Having seen In Bruges turned out to be pretty essential for my enjoyment of this film. McDonagh's starting point is that people are awful, and he works from there. Cynics make for great optimists when you scratch a little, and this is what McDonagh does in his films (well, the two I've seen anyway)... but he does start from a very dark place. The other thing at play here is McDonagh's catholicism*: ) having grown up Catholic, I always feel at a distance from the way Americans typically depict it, which is to make it mostly about guilt. Not that this is inacurrate necessarily, butif you asked me the one word I associate the most with Catholicism and what I retained of it as a non-believer, it would be forgiveness. Anything can be forgiven to anyone ready to accept forgiveness, That's a powerful idea, and also a disturbing one. Anything, really ? Just like that ? And this is what McDonagh explores here... and I get why some people really, really don't care for what happens with Sam Rockwell's character here.
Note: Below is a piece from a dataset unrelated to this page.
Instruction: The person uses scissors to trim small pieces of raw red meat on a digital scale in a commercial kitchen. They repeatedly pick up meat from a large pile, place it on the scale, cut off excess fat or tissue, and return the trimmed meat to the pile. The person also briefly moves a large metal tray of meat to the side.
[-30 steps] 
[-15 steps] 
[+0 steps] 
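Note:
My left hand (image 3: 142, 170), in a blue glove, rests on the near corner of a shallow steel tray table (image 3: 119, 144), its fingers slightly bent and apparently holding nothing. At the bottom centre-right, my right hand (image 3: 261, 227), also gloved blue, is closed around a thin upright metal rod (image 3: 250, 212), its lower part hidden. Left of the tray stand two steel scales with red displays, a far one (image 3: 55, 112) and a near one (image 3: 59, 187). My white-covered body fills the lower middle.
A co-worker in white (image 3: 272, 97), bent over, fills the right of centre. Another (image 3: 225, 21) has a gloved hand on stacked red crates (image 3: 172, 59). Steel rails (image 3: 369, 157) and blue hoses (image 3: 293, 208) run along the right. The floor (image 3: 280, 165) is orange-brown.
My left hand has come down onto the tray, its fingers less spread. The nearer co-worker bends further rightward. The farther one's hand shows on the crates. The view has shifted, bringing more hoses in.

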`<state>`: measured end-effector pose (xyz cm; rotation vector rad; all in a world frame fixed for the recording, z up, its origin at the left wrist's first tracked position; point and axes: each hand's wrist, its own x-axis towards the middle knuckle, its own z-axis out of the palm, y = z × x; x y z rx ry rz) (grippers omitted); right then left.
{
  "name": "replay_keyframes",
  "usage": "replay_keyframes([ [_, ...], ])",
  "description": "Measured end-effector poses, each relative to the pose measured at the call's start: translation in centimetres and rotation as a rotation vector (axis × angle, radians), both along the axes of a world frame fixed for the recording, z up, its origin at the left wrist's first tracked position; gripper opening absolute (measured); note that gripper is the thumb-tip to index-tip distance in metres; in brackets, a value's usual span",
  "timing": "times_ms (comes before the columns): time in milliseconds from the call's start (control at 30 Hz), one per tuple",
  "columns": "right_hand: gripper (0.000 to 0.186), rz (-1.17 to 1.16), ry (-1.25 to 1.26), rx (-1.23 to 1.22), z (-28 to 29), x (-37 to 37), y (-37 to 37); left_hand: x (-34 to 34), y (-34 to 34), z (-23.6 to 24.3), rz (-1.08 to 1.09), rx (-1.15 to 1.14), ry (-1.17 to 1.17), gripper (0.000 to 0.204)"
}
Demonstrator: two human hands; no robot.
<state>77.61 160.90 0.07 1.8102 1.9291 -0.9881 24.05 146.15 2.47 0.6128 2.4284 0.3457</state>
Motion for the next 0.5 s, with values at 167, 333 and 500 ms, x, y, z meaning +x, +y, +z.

I think of the best films as being the ones that ask questions, as opposed to the ones that give answers, and I don't think Three Billboards has any answers to give. Not about Rockwell's character, and not about McDormand's character either. They are bad people and they do bad things: are those erased by a potential redemption ? Should they be, and can they be ? Do we even want them to be redeemeded ? Probably we want McDormand, because the root of her actions is one we can sympathize with, but by putting her on a parallel track with Rockwell, McDonagh questions our willingness to forgive one but not the other. It's not about their actions being on a same level (they are not), it's about the idea that forgiveness doesn't look at the gravity of the crime: it's not justice. And that's something that's worth thinking about at any rate.
Given that, I approach this as a fable, and don't worry too much about Lester Freamon not arresting Sam Rockwell on the spot (or McDormand later for that matter): that might be what would happen, but it's not what the film is about so it doesn't happen. It's remarkable how funny the film is too., McDonagh has to walk a very tight rope tonally here, and he mostly succeeds... there's probably something to be said about the way this relates to Fargo, now that I think of it. McDormand is the main link of course, but they're also connected thematically: you put any character from this film in the back of that police car with Marge Gundersen wondering how the hell they got there, but they'd actually have something to answer and that would be an interesting conversation. In Fargo the Coens look at what niceness and politeness can hide (good or bad), here no one is even close to being nice or polite, but there is humanity to be found: those scenes between McDormand and Lucas Hedges are key there, with the language they use and the way they use it.
8/10 (I think, haven't quite settled on a rating yet really)
*well I don't know if he's actually Catholic, but he's part Irish and it's all over this film so I'm assuming he at least grew up Catholic.